Another 100 million dollars will further develop extreme scale supercomputing technologies as part of a research and development program titled FastForward 2, he said.

"High-performance computing (HPC) is an essential component of the science and technology portfolio required to maintain U.S. competitiveness and ensure our economic and national security," Moniz said.

"DOE and its National Labs have always been at the forefront of HPC and we expect that critical supercomputing investments ... will again lead to transformational advancements in basic science, national defense, environmental and energy research that rely on simulations of complex physical systems and analysis of massive amounts of data."

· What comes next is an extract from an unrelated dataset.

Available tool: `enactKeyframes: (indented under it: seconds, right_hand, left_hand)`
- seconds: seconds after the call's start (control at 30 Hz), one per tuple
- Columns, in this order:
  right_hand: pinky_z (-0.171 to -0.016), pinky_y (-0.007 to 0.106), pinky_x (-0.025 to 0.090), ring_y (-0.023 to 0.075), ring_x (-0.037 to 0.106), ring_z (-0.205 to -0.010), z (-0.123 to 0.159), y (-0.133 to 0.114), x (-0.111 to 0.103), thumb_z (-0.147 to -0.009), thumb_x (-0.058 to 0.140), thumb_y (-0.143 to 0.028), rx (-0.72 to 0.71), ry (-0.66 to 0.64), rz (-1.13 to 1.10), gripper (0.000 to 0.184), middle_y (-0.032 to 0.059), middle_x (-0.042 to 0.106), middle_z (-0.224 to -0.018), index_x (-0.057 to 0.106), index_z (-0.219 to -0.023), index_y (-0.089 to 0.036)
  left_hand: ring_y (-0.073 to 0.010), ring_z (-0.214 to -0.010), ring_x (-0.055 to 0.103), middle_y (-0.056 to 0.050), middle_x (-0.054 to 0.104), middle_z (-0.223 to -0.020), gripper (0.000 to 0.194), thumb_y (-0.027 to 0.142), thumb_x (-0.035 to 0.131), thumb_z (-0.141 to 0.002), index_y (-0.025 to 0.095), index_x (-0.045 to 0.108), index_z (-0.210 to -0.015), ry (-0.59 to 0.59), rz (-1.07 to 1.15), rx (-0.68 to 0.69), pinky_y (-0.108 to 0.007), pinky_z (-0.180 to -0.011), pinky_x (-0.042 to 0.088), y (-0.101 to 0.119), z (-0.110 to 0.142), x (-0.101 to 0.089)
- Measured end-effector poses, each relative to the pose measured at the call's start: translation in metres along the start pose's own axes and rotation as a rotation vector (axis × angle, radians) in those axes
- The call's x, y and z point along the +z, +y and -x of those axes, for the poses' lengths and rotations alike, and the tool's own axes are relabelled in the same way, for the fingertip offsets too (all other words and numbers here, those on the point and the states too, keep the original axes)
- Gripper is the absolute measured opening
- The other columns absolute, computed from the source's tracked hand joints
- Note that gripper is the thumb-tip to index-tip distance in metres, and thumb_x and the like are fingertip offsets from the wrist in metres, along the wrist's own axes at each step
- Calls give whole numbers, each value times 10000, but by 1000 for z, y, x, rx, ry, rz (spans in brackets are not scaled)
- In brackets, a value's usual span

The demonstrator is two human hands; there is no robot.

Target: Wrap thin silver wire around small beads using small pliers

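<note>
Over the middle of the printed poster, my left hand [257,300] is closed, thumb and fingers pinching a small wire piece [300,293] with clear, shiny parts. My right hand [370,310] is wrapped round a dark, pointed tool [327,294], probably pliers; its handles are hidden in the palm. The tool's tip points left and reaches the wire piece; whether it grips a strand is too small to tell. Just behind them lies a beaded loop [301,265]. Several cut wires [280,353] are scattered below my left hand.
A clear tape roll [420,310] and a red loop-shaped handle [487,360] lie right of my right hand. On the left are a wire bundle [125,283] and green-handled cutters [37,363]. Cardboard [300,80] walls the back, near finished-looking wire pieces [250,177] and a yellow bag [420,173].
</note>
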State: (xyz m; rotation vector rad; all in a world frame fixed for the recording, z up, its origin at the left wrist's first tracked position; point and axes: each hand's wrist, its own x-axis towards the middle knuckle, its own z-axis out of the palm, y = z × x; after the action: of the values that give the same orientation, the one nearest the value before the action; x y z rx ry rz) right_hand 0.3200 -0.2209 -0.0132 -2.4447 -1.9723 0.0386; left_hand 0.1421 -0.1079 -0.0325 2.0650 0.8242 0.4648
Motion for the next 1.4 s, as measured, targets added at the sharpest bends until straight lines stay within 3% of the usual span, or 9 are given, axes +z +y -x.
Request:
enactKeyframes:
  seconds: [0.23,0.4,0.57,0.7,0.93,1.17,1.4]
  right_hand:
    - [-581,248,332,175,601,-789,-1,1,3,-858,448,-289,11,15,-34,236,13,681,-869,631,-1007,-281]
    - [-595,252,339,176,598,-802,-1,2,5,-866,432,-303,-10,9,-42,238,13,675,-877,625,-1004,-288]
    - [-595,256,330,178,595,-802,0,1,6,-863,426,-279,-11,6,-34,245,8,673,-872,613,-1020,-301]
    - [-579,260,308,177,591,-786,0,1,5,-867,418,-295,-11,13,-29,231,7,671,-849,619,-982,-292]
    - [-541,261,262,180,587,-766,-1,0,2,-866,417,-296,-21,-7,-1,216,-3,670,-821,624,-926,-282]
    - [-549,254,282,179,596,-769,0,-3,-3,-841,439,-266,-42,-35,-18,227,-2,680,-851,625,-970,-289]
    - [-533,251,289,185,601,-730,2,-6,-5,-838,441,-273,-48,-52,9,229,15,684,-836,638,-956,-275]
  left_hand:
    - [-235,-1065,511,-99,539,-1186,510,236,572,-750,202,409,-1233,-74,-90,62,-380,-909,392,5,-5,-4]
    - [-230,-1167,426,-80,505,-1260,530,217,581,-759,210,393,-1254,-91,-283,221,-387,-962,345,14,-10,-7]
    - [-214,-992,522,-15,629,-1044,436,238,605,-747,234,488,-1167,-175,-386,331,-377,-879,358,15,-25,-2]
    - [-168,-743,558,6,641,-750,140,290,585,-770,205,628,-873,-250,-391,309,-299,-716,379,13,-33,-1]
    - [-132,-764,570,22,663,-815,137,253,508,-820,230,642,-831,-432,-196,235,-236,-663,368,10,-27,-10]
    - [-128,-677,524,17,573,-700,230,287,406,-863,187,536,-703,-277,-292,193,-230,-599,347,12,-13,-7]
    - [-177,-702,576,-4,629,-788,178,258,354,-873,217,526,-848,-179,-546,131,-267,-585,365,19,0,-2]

According to the DOE, Summit and Sierra will be five to seven times more powerful than Oak Ridge's Titan, today's fastest supercomputer in the United States that operates at 17.59 petaflop/ s, or quadrillions of calculations per second.

The supercomputers, to be installed in 2017, will also be at least three times than the current world's fastest, Tianhe-2 at China's National Super Computer Center, in Guangzhou, which delivers 33.86 petaflop/s.

Both systems will be based on next-generation IBM POWER servers with NVIDIA's GPU accelerators and Mellanox's Interconnected technologies "to advance key research initiatives for national nuclear deterrence, technology advancement and scientific discovery," the DOE said.

The department said a third laboratory, Argonne National Laboratory in Illinois, will announce its supercomputer award at a later time.

It said the second announcement, FastForward 2, "seeks to develop critical technologies needed to deliver next-generation capabilities that will enable affordable and energy-efficient advanced extreme scale computing research and development for the next decade."

The joint project between DOE Office of Science and National Nuclear Security Administration will be led by computing industry leaders AMD, Cray, IBM, Intel and NVIDIA, it added.